Excellent book Dr. Carter. Now if I could only get scientists I know to read it they could learn about the faulty science of CAGW they support.

NikFromNYC
January 30, 2013 7:55 am

[The models are clearly faulty, and allocate too great a warming effect for the extra carbon dioxide (technically, they are said to overestimate the climate sensitivity).]
They actually over-estimate the amount of positive water vapor feedback in response to any type of warming and the real disagreement isn’t over CO2 warming which represents long standing science but with these brand new computer model assumptions that very much are not established science. The claim that skepticism in the main goes against greenhouse theory itself has successfully made skeptics the objects of ridicule.

January 30, 2013 7:56 am

In light Dr.
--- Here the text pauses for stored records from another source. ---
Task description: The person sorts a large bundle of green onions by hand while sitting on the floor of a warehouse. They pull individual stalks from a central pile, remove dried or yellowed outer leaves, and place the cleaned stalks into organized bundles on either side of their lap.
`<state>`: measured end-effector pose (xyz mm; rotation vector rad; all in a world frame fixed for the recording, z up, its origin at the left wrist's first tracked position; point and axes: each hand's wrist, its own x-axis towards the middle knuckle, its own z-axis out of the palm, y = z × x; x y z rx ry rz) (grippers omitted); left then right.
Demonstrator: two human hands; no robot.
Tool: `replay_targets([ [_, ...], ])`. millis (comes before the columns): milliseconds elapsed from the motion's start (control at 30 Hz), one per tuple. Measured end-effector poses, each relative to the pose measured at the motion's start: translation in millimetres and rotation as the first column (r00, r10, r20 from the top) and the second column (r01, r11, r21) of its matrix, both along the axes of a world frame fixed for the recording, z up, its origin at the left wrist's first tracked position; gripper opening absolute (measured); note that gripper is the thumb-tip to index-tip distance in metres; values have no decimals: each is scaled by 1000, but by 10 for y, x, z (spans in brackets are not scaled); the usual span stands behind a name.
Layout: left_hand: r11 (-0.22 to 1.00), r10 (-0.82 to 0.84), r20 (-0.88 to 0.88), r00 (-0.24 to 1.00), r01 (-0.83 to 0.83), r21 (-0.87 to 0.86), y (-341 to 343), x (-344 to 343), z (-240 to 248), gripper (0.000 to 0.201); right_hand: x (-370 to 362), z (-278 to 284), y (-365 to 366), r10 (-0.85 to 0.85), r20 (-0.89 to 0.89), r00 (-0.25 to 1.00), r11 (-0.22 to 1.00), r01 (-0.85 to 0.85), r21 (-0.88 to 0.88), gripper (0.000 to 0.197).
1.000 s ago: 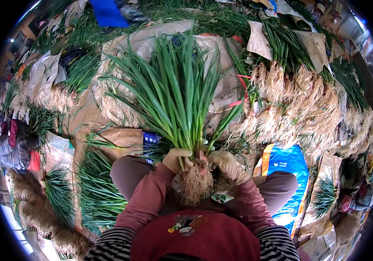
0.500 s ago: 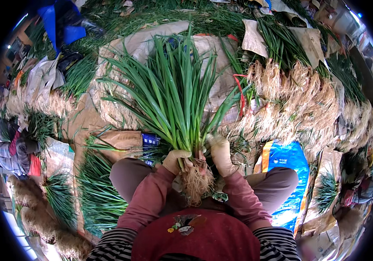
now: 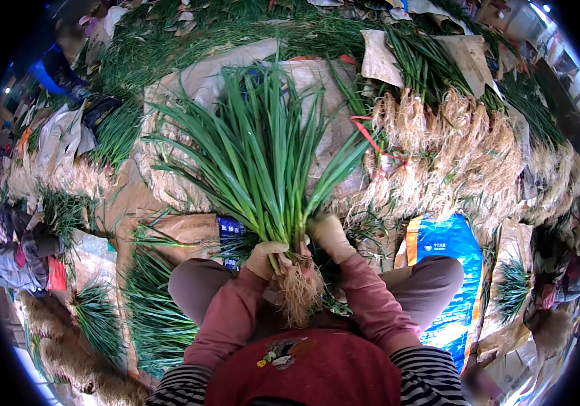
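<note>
A large bunch of green garlic (image 3: pixel 263 159) stands before me, long flat leaves fanned away from me and pale roots (image 3: pixel 298 291) hanging toward my lap. My left hand (image 3: pixel 266 259), in a pale glove, is closed around the lower stems just above the roots. Against the right side of the stems is my gloved right hand (image 3: pixel 332 238), its fingers curled in. Those fingertips are slightly blurred and partly hidden, so what they pinch does not show.
Rooted green garlic (image 3: pixel 452 149) is heaped at the right. Beyond the bunch lies a pale woven sack (image 3: pixel 198 84); loose greens (image 3: pixel 158 311) lie left of my knee. A blue-and-orange bag (image 3: pixel 445 240) is by my right knee. Another person (image 3: pixel 23 250) sits far left.
My right hand has moved slightly left, closer against the stems. The leaning stalk on the bunch's right side has shifted. My left hand keeps its grip; the whole view has shifted a little.
</note>
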<state>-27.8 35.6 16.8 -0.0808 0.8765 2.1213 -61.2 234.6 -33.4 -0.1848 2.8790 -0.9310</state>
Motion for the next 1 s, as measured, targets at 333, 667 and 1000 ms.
replay_targets([
  [333, 737, 27, -278, 960, 169, 654, -66, 20, 196, 53, -321, 534, 916, -593, -279, 756, 802, 585, -119, 19],
  [667, 892, 180, -23, 983, -154, 424, -70, 132, 120, 58, -613, 663, 1143, -620, -298, 726, 782, 602, -159, 18],
  [1000, 988, 133, -55, 990, -128, 87, 81, 81, 146, 78, 574, 597, 72, -145, 269, 952, 615, 300, -729, 26],
])
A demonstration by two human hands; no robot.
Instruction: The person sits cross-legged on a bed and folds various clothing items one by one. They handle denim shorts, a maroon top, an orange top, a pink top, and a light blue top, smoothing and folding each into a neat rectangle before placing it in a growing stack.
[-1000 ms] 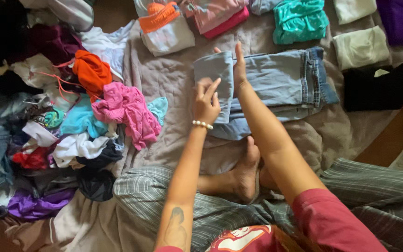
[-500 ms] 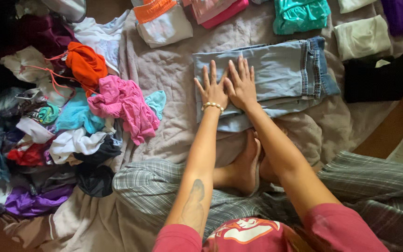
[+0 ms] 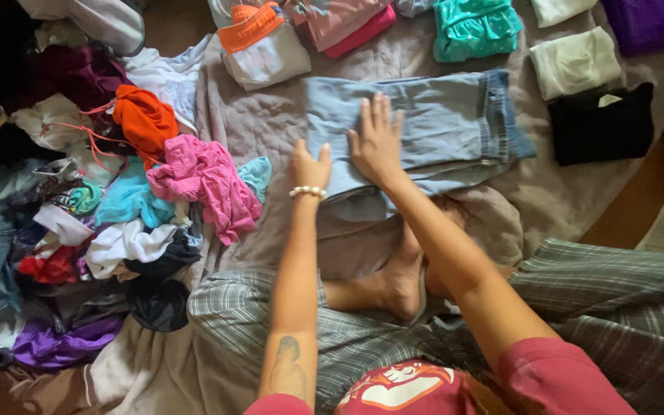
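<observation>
Right now you're mid-fold on the light blue jeans [image 3: 432,131], lying near the blanket's far edge: your right hand [image 3: 376,142] is spread flat, pressing them down, while your left hand [image 3: 310,167] pinches their left edge. Likely the next fold needs that edge lifted across evenly. The grey blanket [image 3: 270,131] carries folded stacks along its far edge, a loose clothes heap [image 3: 117,207] at its left
</observation>
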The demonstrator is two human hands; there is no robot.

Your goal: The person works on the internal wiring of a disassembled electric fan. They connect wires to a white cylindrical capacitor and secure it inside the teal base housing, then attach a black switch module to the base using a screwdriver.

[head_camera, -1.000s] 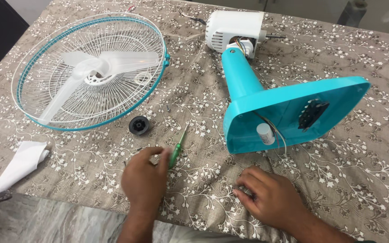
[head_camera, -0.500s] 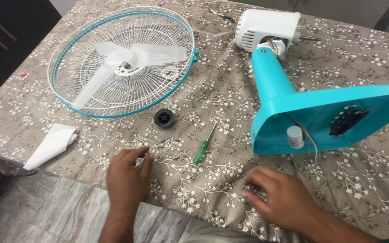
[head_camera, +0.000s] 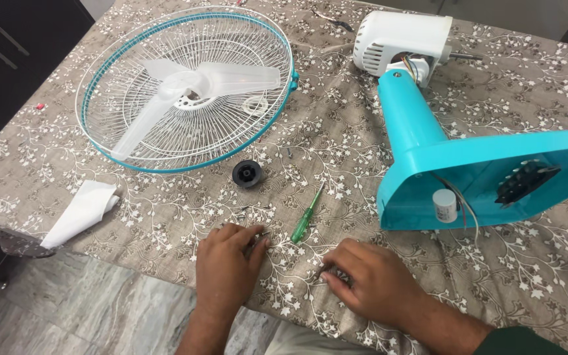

Carter’s analysis, it struck me that governments can use AGW as an out for their failures regarding emergency response to disasters.
Taking Hurricane Sandy as an example, it may appear that the US government would have been prepared for a “regular” or natural storm but how can anyone be prepared for a climate change-fueled super storm?

Vince Causey
January 30, 2013 8:02 am

Izen says:
“The obvious evidence for the exceptionality of the present warming is on the lack of past sea level rise during those historical extremes compared to the thmal expansion of the oceans seen now.”
How can we possibly know the rates of sea level rises in previous interglacials? And if you are describing only the warm periods that occurred in the holocene, then the answer to why the sea levels weren’t as high is because there were more glaciers then.
In order to help your understanding, let me explain that at the end of the last ice age, there were lots of ice sheets. As a result, there was less water in the oceans, and this made sea levels very low. These ice sheets gradually retreated over millenia, causing more water to return to the oceans and sea levels to rise.
Did you know that you could once walk between southern England and France? Do you honestly think that the reason that you can’t walk across today is because of the “thermal expansion of the oceans?”

Steve Keohane
January 30, 2013 8:08 am

mpcraig says:January 30, 2013 at 7:56 am
In light Dr. Carter’s analysis, it struck me that governments can use AGW as an out for their failures regarding emergency response to disasters.

Reminds me of a poster often found in our engineering dep’t: “A lack of planning on your part, does not create a crisis on my part.